Chuang's Consortium International Limited
(Incorporated in Bermuda with limited liability)
CONNECTED TRANSACTION
Chuang's China Investments Limited
(Incorporated in Bermuda with limited liability)
CONNECTED TRANSACTION AND SHARE TRANSACTION
Proposed acquisition of 25 per cent. interest in
a company engaged in e-business for auction services
by Chuang's China Investments Limited
On 10th February, 2000, a wholly-owned subsidiary of
Chuang's China entered into the Agreements to acquire an
aggregate of 25 per cent. interest in a company engaged in
e-business for auction services, from (i) a company
indirectly owned as to 66 per cent. by Mr. Chuang and 34 per
cent. by Mrs.
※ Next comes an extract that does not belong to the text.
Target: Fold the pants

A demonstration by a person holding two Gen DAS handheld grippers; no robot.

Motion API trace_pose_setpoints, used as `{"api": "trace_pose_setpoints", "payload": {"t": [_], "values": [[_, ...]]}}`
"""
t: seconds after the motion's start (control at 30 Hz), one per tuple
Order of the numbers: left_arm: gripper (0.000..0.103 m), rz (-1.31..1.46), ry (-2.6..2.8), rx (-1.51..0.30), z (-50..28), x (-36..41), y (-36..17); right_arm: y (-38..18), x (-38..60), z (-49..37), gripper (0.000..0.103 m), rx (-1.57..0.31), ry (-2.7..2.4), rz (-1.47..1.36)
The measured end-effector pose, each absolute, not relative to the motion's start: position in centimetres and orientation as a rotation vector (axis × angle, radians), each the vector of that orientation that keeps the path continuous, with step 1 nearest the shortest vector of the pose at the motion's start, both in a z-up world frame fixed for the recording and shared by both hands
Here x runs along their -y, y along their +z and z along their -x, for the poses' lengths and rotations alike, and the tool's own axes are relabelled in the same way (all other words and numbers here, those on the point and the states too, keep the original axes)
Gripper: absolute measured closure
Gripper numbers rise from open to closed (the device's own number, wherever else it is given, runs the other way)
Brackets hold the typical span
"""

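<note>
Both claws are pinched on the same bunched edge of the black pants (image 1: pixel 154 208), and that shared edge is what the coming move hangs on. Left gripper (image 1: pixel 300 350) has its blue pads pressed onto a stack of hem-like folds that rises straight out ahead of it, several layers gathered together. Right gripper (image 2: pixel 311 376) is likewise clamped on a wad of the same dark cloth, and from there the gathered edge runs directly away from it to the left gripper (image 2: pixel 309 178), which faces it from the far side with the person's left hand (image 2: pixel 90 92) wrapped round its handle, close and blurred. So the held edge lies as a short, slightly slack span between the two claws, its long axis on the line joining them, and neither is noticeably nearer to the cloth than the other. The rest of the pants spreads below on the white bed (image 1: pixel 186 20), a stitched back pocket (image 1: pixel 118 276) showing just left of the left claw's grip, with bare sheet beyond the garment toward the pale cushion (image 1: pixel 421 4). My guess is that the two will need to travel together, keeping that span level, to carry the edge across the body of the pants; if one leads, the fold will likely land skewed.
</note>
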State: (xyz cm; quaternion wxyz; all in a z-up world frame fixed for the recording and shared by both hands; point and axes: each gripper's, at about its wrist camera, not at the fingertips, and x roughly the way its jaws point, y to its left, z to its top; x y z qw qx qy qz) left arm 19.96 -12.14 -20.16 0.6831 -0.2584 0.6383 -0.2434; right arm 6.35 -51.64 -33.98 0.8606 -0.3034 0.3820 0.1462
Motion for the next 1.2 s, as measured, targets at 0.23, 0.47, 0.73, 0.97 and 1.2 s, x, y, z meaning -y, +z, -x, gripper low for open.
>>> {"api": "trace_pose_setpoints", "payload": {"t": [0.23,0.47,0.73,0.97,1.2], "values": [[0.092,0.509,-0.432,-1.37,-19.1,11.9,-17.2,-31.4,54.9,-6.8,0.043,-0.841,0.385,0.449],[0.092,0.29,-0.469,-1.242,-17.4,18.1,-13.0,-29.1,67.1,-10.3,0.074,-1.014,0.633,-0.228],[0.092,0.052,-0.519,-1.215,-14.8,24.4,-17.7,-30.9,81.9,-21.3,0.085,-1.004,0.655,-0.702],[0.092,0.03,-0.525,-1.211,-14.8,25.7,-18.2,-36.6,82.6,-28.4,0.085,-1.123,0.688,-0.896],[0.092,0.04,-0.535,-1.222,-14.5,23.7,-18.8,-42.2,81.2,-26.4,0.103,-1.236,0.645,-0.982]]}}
Siu; and (ii) an independent third party respectively.
The aggregate consideration for the Acquisitions is HK$75
million, which will be satisfied in full by way of issue and
allotment of a total of 50,000,000 Consideration Shares at
an issue price of HK$1.50 per Share by Chuang's China to the
Vendors on a pro rata basis. The 50,000,000 Consideration
Shares represent (i) approximately 6.46 per cent. of the
existing issued share capital of Chuang's China; and (ii)
approximately 6.06 per cent. of the issued share capital of
Chuang's China as enlarged by the issue of the Consideration Shares.
The terms of the Agreements were arrived at after arm's
length negotiations between the parties thereto and are on
normal commercial terms. Chuang's China creates and operates
Internet business and as stated in its recent announcement,
Chuang's China's information technology business comprises
technology related development, Internet Pro Limited, and
Internet businesses, initially in the educational and
cultural field, in Hong Kong and the PRC. Chuang's China will
focus on active development of its information technology
business and will identify additional investments in the
information technology industry. In order to reflect the new
direction and future focus of the business of Chuang's China,
the Directors also proposed to change the name of Chuang's
China to "China Cyberworld Limited". Accordingly the
Directors consider that the Acquisitions are in line with
the corporate strategy of Chuang's China.
Further to the investments of Chuang's China since July 1999
in Internet Pro Limited, two educational internet portals
in the PRC and various internet portals relating to culture
and databank in the PRC, the Directors consider that the
Acquisitions will allow Chuang's China to capture an
opportunity to further expand its e-commerce business which
is expected to have high growth potential, particularly in
view of Hong Kong government's long-term dedicated efforts
in establishing Hong Kong as a high-tech hub.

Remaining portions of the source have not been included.